EXERCISE DETAILS ::
Pictures aside, every line of the listing should be given again exactly.

DATA EXTRACT ::
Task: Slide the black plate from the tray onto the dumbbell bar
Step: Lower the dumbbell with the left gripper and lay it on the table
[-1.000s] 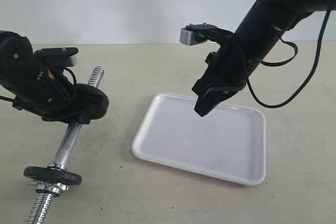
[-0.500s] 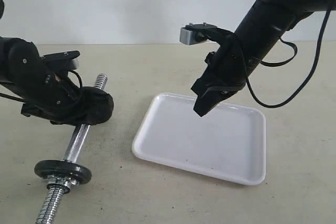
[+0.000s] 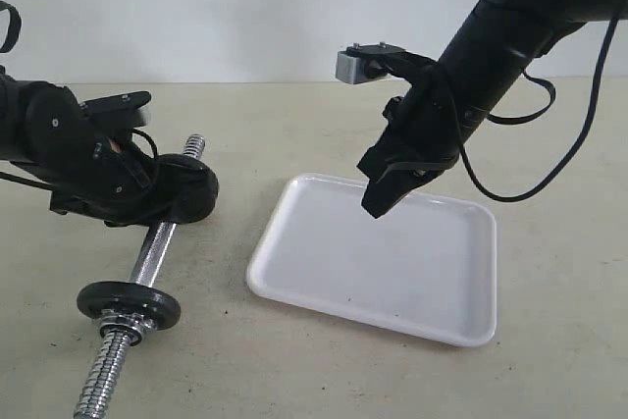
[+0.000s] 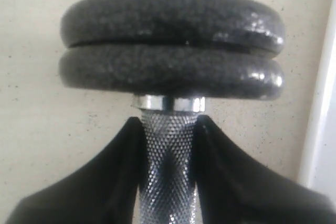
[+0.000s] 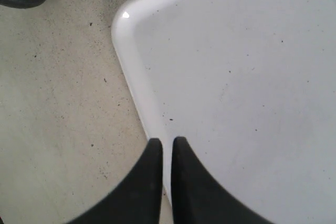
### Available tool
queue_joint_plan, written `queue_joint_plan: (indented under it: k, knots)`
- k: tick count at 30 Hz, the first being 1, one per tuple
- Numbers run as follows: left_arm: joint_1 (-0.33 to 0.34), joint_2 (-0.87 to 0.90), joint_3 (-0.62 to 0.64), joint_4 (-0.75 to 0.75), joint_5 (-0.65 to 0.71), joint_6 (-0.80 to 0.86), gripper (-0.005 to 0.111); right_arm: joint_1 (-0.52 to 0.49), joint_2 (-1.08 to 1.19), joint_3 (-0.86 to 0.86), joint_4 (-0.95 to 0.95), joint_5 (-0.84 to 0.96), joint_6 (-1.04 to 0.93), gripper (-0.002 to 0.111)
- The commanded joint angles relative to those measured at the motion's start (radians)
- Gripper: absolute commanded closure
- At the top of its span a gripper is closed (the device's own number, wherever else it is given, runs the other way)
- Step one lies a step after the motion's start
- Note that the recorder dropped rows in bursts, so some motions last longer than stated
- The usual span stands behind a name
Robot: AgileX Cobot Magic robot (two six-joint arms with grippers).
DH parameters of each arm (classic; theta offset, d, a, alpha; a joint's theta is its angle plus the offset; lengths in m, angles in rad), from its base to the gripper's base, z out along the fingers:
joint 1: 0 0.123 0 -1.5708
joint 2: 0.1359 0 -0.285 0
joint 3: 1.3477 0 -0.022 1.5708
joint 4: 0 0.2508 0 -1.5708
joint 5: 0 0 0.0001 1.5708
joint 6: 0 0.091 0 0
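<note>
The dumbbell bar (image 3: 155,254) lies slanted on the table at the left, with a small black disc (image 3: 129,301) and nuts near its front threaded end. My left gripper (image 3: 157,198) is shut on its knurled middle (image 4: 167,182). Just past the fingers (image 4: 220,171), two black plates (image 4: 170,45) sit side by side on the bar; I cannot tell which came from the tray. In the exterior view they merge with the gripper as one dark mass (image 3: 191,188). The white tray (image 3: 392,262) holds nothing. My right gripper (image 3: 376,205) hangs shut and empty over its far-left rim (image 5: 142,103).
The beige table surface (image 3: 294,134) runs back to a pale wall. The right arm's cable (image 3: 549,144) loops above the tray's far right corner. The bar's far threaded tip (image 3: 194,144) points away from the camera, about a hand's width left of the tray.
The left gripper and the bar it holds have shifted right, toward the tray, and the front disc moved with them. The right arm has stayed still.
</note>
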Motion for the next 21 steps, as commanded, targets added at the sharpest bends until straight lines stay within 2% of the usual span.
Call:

COMPLETED EXERCISE ::
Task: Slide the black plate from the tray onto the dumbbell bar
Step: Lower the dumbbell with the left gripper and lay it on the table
[-1.000s] 
[-0.500s] 
[+0.000s] 
[+0.000s] 
[+0.000s] 
### Available tool
queue_joint_plan, written `queue_joint_plan: (indented under it: k, knots)`
- k: tick count at 30 Hz, the first being 1, one per tuple
- Numbers run as follows: left_arm: joint_1 (-0.33 to 0.34), joint_2 (-0.87 to 0.90), joint_3 (-0.62 to 0.64), joint_4 (-0.75 to 0.75), joint_5 (-0.65 to 0.71), joint_6 (-0.80 to 0.86), gripper (-0.005 to 0.111); right_arm: joint_1 (-0.52 to 0.49), joint_2 (-1.08 to 1.19), joint_3 (-0.86 to 0.86), joint_4 (-0.95 to 0.95), joint_5 (-0.84 to 0.96), joint_6 (-1.04 to 0.93), gripper (-0.002 to 0.111)
- The commanded joint angles relative to those measured at the motion's start (radians)
- Gripper: absolute commanded closure
- At the top of its span a gripper is closed (the device's own number, wherever else it is given, runs the other way)
- Step one lies a step after the motion's start
- Note that the recorder dropped rows in bursts, so some motions last longer than stated
- The usual span stands behind a name
Robot: AgileX Cobot Magic robot (two six-joint arms with grippers).
DH parameters of each arm (classic; theta offset, d, a, alpha; a joint's theta is its angle plus the offset; lengths in m, angles in rad), from its base to the gripper's base, z out along the fingers:
joint 1: 0 0.123 0 -1.5708
joint 2: 0.1359 0 -0.285 0
joint 3: 1.3477 0 -0.022 1.5708
joint 4: 0 0.2508 0 -1.5708
joint 5: 0 0 0.0001 1.5708
joint 6: 0 0.091 0 0
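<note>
The dumbbell bar (image 3: 155,254) lies slanted on the table at the left, with a small black disc (image 3: 129,301) and nuts near its front threaded end. My left gripper (image 3: 157,198) is shut on its knurled middle (image 4: 167,182). Just past the fingers (image 4: 220,171), two black plates (image 4: 170,45) sit side by side on the bar; I cannot tell which came from the tray. In the exterior view they merge with the gripper as one dark mass (image 3: 191,188). The white tray (image 3: 392,262) holds nothing. My right gripper (image 3: 376,205) hangs shut and empty over its far-left rim (image 5: 142,103).
The beige table surface (image 3: 294,134) runs back to a pale wall. The right arm's cable (image 3: 549,144) loops above the tray's far right corner. The bar's far threaded tip (image 3: 194,144) points away from the camera, about a hand's width left of the tray.
The left gripper and the bar it holds have shifted right, toward the tray, and the front disc moved with them. The right arm has stayed still.
</note>
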Motion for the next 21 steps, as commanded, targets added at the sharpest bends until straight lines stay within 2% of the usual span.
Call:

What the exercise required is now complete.